Expert opinions, TECHNOLOGY

Vibe coding in 2026: why Russian product teams risk being left without a market

92% of US developers already use AI tools to write code every day. 41% of all global code is generated by artificial intelligence. These numbers are not a forecast for the future, but the current reality of 2026. Startups are launched in weeks instead of months, product teams halve the development cycle, and engineers spend more time on architecture than writing lines of code. In Russia, the situation is different: large and medium-sized businesses are still writing code the old fashioned way, resisting new tools and losing time. The gap between those who implement AI and those who wait is growing every month.

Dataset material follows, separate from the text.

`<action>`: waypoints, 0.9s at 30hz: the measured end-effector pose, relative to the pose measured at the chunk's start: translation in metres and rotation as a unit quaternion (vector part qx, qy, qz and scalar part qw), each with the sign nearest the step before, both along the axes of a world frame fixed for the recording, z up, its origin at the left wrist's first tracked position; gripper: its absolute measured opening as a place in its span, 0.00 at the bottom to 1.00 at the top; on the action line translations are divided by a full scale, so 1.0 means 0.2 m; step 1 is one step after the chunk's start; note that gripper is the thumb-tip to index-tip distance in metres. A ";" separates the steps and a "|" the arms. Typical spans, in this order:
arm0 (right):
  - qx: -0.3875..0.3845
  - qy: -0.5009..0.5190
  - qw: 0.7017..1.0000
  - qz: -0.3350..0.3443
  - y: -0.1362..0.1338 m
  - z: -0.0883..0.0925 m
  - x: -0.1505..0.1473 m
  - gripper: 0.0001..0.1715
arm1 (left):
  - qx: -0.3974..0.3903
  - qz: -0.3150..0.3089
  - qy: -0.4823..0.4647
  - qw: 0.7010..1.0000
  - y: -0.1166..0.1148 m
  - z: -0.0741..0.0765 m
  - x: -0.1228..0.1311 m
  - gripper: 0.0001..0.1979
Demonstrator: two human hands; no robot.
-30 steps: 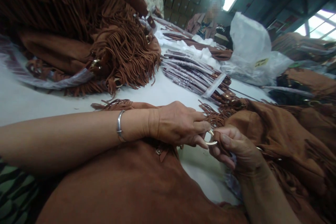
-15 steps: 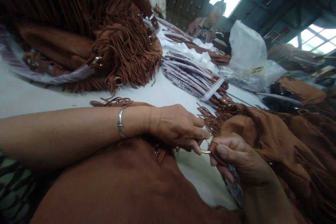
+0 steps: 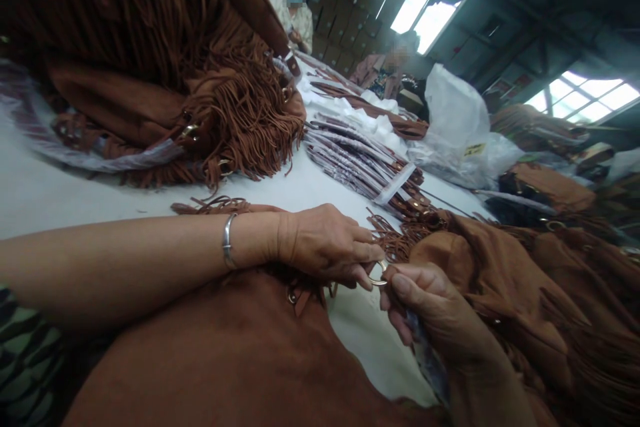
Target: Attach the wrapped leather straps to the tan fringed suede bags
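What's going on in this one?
A person works with two bare hands at a table. The left hand holds a gold ring in its fingers, and the right hand pinches the end of a plastic-wrapped strap against it; whether the strap passes through the ring is unclear. A brown bag lies below the left forearm. Fringed bags and a bundle of straps lie beyond, with two people farther back.

Tabletop [image 3: 320,187] between the left hand [image 3: 323,243] and strap bundle [image 3: 345,153] gives passage; brown bags [image 3: 500,270] block the right.
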State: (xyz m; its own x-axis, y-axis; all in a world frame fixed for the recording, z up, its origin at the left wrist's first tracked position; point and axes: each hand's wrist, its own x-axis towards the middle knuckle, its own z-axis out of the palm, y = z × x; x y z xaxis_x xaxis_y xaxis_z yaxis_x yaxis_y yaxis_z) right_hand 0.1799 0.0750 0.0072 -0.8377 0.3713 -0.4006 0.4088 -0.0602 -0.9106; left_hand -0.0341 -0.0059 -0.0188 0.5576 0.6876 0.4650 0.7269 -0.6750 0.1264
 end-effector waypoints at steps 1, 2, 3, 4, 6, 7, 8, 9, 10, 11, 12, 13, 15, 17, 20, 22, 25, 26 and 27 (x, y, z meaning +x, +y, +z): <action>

The question is no longer, whether you need to switch to AI development, but how much time is left for those who do not.

Vibe coding in the product team: from routine to design

Andrei Karpaty, a machine learning researcher, coined the term “vibecoding” to describe an approach in which a developer formulates a problem in natural language and AI generates code. In theory, it sounds like an experiment. In practice it is already a workflow in product teams around the world.

In companies that have switched to vibe coding, the share of hand-written code is 5-10%. The rest is generated by Claude Opus, Gemini and other AI tools. The team spends most of its time describing scenarios, passing context, setting up automations, and developing skills for AI agents. The result is a 50-70% acceleration of development.

The routine part of the developer’s work has finally disappeared. Instead of writing typical functions and template code, engineers focused on designing the architecture, thinking over integrations and developing interaction scenarios. This is a fundamental shift: the developer ceases to be a performer and becomes an architect.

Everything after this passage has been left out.